I didn’t see The GoodTimesKid, but I’ve seen almost all the rest of your movies. I liked them all, but I particularly connected with Nobody Needs to Know.
Really! No way. Where were you when that film came out? We got nobody. Letting that thing off the shelf and allowing it as a download was one of the best things I ever did. It was almost impossible to get into festivals, and the idea of distribution was completely impossible. So when I hear that it’s finding its way to homes, it’s just… it’s really encouraging. I get these random emails maybe like once a month, or someone on Facebook will contact me or I’ll meet somebody.

I love the film. Every time a critic would point out what was wrong with it, I’d go, “Yeah, I know that! I worked on it! I understand everywhere that it failed, and I can point out a bunch more places. But look how hard I tried, and how high I aimed!” I don’t think I’ll ever have those guts again.

No way.

Why not?
I wasn’t really risking anything. It wasn’t going to be a calling card. And I had maybe a better, more self-important image of who I was and what I could do. I just don’t have that kind of strength or willingness to fight any more. It’s a constant fight to make a movie where you’re trying to change the world. It left me exhausted and unsure what it was about movies that I liked any more. The GoodTimesKid is what brought me back into it, that reminded me, this is what it’s about. But my aspirations are much lower. They’re just generally to make films that I really care about and let the world go how it goes.

Terri feels like the most mainstream movie you’ve made. This is your widest distribution so far, isn’t it?
Yeah, it is.

Was trying to reach a broader audience part of your thinking when you were making it?
I think the pure thing would be for me to say no, but I’m sure it played a part, in that I got a taste of what it feels like to communicate with a lot of people with Momma’s Man. That did very well for the size of film it was, and it came out in theaters across the world. And that gave me the ability to tell a bigger story.

I have a lot of stories inside of me; some of them are bigger than others, and I felt like I wanted to take advantage of whatever momentum I had to tell one of these bigger stories. Because who knows what’s coming next?

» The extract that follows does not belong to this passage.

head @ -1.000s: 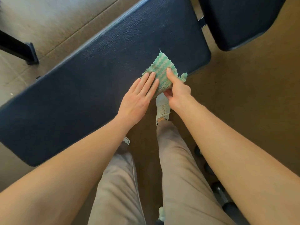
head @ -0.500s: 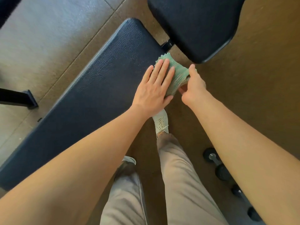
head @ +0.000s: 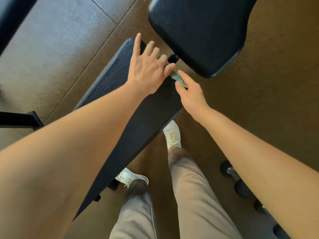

I listened to an interview your dad taped after Momma’s Man came out in which your mom felt awful because people had come up to her afterward crying, asking for advice on how to raise their own problematic adult children. Are you getting very personal responses to Terri now from, like, former fat kids?
It’s not just fat kids. It’s kids that felt marooned growing up, that felt alone. It’s true I had this dream of making movies that people see, but that’s kinda snarky. Because the reality is that, even if my father’s films emptied out most of the theater, there’d always be at least one person left who said they felt less alone in this world, who saw something familiar that they thought they were crazy for seeing before. And I feel the same with Terri. I’m definitely getting that kind of response from people that say yes, yes, this is true. It was ok for me not to be that way. There was no way for me to fit in.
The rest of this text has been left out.